| Task objective |
Please copy every line of the data in which the string "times" appears.

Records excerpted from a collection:
______
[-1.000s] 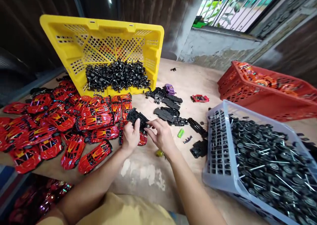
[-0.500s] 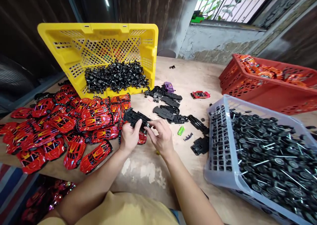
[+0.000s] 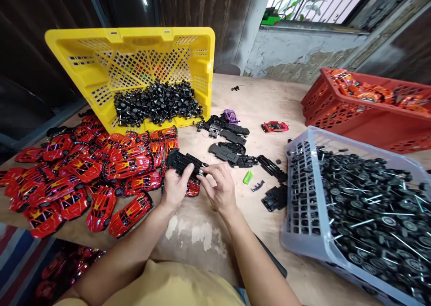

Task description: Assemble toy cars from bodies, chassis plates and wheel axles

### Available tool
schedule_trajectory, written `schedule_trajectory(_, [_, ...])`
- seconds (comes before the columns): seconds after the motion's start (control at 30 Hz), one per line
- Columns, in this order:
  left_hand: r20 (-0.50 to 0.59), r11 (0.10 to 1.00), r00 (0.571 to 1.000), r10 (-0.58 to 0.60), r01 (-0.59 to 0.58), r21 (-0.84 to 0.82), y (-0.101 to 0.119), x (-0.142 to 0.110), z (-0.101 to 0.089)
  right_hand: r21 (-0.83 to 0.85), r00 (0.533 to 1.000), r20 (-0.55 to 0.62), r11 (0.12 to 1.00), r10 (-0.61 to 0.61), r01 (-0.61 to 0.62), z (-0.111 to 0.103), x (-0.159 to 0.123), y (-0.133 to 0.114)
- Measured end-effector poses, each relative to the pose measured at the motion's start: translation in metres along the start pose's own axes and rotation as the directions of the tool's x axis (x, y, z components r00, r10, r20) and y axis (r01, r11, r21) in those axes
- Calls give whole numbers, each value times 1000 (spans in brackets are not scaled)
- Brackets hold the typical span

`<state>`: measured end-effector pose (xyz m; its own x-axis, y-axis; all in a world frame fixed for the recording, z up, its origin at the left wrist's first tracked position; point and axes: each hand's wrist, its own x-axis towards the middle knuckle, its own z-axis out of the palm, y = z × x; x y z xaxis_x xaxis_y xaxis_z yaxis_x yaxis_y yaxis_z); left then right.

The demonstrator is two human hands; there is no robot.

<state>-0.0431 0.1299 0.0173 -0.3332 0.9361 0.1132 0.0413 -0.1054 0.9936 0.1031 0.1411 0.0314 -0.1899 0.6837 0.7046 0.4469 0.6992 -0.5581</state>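
Head view: black toy-car chassis (image 3: 182, 160) up in front of the person, above the wooden table (image 3: 266, 95), roughly mid-frame. Left hand (image 3: 174, 188) pinches its near edge, thumb on top, fingers beneath. Right hand (image 3: 220, 187) has thumb and fingertips pressed together at the chassis's right end; a small wheel-like bit shows there, detail too small to be sure. Immediately left of the hands, a heap of glossy red toy cars (image 3: 128, 160), yellow and black markings, some tilted against one another. Right of the chassis, loose black chassis parts (image 3: 222, 152) lie scattered, some overlapping, a purple piece (image 3: 230, 116) by the far ones. Nearer, a bright green piece (image 3: 248, 177); farther off, a lone red piece (image 3: 275, 126). Beyond the heap, yellow crate (image 3: 129, 34) tipped on its side, opening toward the person, black small wheel sets (image 3: 158, 104) piled inside. Far right, translucent crate (image 3: 316, 193) full of larger wheels on metal axles (image 3: 367, 198); behind it, red crate (image 3: 373, 124) holding orange-red shells (image 3: 363, 91).
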Motion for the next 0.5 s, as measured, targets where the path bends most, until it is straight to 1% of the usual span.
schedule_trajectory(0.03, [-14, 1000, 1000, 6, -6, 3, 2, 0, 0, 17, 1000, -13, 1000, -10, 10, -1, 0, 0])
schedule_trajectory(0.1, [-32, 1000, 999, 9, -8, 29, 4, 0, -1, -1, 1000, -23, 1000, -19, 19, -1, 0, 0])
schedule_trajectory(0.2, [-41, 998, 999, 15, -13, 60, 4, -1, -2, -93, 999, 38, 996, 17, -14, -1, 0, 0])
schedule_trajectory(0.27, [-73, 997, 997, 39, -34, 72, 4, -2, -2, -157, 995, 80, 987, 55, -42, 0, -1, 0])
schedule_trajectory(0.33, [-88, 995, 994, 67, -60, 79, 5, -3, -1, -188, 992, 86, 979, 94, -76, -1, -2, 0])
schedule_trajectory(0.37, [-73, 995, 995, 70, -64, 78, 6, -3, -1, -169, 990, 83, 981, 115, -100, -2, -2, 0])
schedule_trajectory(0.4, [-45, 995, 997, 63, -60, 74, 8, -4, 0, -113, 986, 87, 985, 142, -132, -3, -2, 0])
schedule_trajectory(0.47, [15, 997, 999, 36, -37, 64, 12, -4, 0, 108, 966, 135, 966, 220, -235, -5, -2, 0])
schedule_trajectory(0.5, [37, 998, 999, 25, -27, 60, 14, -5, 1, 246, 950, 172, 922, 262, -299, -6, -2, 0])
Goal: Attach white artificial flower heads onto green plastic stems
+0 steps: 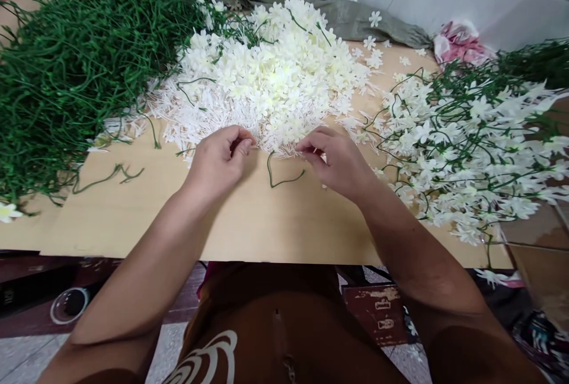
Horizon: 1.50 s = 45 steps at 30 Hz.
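Note:
My left hand (224, 156) is at the front edge of a heap of thin white stick-like pieces (222, 108), thumb and forefinger pinched together. Whatever is between those fingertips is too small to make out. To its right, my right hand (333, 159) also has its fingers closed at the edge of the heap, and I cannot make out what it pinches. Behind both hands rise loose white artificial flower heads (288, 58). A bent green plastic stem (284, 182) lies on the board between my hands.
A big pile of green stems (89, 58) covers the left side. White flowers on green stems (480, 153) are heaped at the right. Grey-green cloth (355, 16) runs along the tiled wall, with a pink-and-white bag (462, 43) beside it. The tan board (284, 230) ends near my body.

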Tool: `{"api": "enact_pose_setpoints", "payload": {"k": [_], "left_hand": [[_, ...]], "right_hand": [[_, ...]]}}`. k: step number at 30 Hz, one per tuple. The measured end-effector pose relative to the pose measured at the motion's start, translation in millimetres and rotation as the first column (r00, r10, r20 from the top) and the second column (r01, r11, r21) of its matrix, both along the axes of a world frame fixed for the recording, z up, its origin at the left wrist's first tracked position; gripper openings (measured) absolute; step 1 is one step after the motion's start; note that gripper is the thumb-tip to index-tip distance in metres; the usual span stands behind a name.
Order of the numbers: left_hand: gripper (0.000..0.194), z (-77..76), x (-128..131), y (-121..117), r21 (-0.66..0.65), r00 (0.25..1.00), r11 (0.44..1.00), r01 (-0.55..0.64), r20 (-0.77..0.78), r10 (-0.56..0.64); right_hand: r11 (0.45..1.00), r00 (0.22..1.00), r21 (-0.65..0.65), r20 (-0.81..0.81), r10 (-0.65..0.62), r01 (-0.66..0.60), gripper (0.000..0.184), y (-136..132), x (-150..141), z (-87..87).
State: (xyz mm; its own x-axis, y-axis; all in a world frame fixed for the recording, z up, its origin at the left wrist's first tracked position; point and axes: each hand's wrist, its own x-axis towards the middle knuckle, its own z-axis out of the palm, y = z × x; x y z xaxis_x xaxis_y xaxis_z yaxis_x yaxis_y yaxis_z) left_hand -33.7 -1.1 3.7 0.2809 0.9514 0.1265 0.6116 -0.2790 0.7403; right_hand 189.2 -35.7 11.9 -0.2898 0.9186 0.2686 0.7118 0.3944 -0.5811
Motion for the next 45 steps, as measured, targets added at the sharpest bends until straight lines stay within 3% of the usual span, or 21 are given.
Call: {"api": "enact_pose_setpoints", "payload": {"k": [2,4,7,10,13,17,22,25,28,33,37,40,42,45], "left_hand": [[0.022,3.1,2.8,-4.3,0.085,0.999,0.995,0.042,-0.010,-0.042],[0.022,6.0,8.0,-10.2,0.144,0.982,0.972,0.185,-0.065,-0.178],[0.023,5.1,17.3,-18.0,0.158,0.883,0.880,0.448,-0.233,-0.408],[0.024,-1.8,25.1,-20.3,0.151,0.770,0.805,0.574,-0.434,-0.468],[0.021,-6.0,28.7,-18.1,0.130,0.710,0.805,0.579,-0.565,-0.420],[0.019,0.2,24.6,-13.7,0.051,0.695,0.854,0.517,-0.609,-0.384],[0.027,12.2,12.5,-8.8,-0.067,0.705,0.902,0.428,-0.600,-0.379],[0.030,19.9,11.4,-9.8,-0.005,0.774,0.928,0.372,-0.551,-0.313],[0.032,28.9,22.2,-16.2,0.146,0.818,0.924,0.354,-0.527,-0.230],[0.030,32.8,64.8,-27.0,0.190,0.711,0.822,0.536,-0.627,-0.318],[0.027,22.3,101.8,-29.7,0.105,0.633,0.771,0.629,-0.645,-0.428],[0.026,13.2,118.5,-28.8,0.026,0.568,0.733,0.679,-0.651,-0.503],[0.024,9.8,120.9,-24.6,-0.011,0.586,0.743,0.669,-0.608,-0.536],[0.015,10.3,112.8,-13.1,-0.104,0.772,0.834,0.541,-0.331,-0.542]], "right_hand": [[0.999,0.991,0.010,0.128,-0.040,0.039,0.016,2.1,-1.8,-4.0],[0.999,0.954,0.017,0.299,-0.034,0.030,0.018,4.4,-10.6,-10.0],[1.000,0.882,0.008,0.471,-0.010,0.007,0.024,9.1,-26.2,-17.6],[1.000,0.881,-0.007,0.472,-0.020,0.027,0.022,14.3,-29.3,-17.9],[0.998,0.933,-0.014,0.357,-0.050,0.059,0.017,16.8,-17.1,-10.5],[0.988,0.988,-0.036,-0.022,-0.153,0.152,0.013,17.4,8.5,3.2],[0.971,0.903,-0.209,-0.386,-0.192,0.117,0.009,16.4,33.7,7.7],[0.964,0.835,-0.242,-0.505,-0.220,0.108,0.013,11.8,43.6,3.2],[0.954,0.768,-0.272,-0.583,-0.266,0.124,0.019,5.0,51.0,-1.1],[0.931,0.699,-0.313,-0.624,-0.349,0.185,0.021,-4.6,58.2,-5.1],[0.930,0.625,-0.274,-0.689,-0.366,0.244,0.019,-10.7,62.3,-8.9],[0.921,0.575,-0.314,-0.719,-0.390,0.232,0.022,-17.5,64.9,-12.5],[0.916,0.557,-0.327,-0.727,-0.401,0.233,0.023,-24.0,64.9,-14.1],[0.927,0.544,-0.284,-0.751,-0.374,0.245,0.022,-35.6,60.0,-13.5]]}}
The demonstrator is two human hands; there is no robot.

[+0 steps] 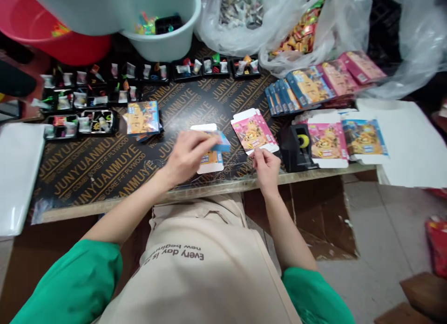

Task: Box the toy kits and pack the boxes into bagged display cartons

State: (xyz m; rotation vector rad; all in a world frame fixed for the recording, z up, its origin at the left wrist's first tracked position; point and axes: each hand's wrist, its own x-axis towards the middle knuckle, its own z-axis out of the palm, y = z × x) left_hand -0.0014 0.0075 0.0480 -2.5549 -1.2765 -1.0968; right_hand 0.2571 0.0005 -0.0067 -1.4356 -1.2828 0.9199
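Observation:
My left hand is closed around a blue and orange flat carton near the front edge of the dark plywood table. My right hand pinches the lower edge of a pink flat carton lying just to the right. The two hands are a short way apart.
A black tape dispenser stands right of my right hand, with more flat cartons beside it. Stacks of blue and pink cartons, black trays of small toys, a white tub, a red basin and plastic bags line the back.

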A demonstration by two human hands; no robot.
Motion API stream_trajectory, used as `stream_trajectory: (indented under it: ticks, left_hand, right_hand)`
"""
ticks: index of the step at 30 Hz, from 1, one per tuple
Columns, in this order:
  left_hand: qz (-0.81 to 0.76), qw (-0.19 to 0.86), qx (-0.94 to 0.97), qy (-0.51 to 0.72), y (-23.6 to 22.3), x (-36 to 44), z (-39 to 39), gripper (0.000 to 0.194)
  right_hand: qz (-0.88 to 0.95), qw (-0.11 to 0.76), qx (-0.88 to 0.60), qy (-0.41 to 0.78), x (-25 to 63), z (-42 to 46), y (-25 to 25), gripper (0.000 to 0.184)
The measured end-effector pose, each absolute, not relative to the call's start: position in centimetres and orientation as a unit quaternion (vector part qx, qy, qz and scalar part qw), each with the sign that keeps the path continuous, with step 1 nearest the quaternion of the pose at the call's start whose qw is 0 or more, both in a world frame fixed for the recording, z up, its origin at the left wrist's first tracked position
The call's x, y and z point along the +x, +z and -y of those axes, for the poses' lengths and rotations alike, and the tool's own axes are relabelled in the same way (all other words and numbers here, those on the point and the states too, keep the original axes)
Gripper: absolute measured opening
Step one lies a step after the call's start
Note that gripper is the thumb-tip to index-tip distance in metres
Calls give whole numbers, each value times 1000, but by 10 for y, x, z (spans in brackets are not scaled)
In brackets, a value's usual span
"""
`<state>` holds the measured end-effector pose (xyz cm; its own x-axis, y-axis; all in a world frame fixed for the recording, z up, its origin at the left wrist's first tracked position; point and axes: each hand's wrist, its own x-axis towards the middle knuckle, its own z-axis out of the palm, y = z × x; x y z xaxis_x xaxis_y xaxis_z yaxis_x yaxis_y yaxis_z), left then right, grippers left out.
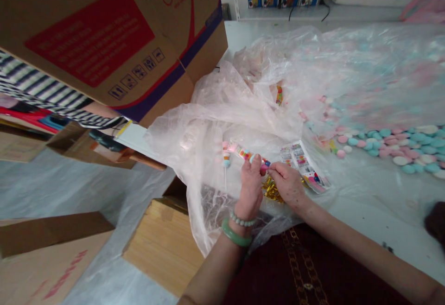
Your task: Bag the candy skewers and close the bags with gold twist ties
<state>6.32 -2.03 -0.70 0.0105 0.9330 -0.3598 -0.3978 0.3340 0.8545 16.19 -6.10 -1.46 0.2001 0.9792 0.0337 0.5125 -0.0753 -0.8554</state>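
Observation:
My left hand (251, 182), with a green bangle and a beaded bracelet at the wrist, is closed around a narrow, colourful clear-wrapped packet (244, 153). The packet sticks out to the upper left of my thumb. At its pink and blue end, my right hand (288, 184) pinches with thumb and fingertips. Just below, between the hands, lies a bunch of gold foil ties (272, 190). Printed label sheets (301, 162) rest beyond my right hand. Near the packet's far end are small pink and light blue round pieces (226, 160).
Clear plastic sheeting (239, 96) covers much of the white table (368, 231). Pastel round pieces (399, 143) are heaped at the right. A large cardboard box (167, 78) stands at the left, with a person in striped clothing (41, 87) behind it. Open cartons (62, 258) sit lower left.

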Motion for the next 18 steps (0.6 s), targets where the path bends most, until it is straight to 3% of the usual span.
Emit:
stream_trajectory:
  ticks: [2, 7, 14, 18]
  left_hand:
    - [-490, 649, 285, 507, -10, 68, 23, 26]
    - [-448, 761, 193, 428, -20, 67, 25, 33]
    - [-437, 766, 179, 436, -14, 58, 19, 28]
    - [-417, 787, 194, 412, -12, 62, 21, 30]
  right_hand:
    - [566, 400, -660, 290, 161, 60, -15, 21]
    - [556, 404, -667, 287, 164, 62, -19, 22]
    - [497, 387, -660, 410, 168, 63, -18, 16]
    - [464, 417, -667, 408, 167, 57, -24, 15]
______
| Task solution |
- Calls give whole numbers, each value times 1000 (spans in brackets are not scaled)
Calls give whole numbers, each value times 1000, but by 10 for y, x, z (spans in brackets are not scaled)

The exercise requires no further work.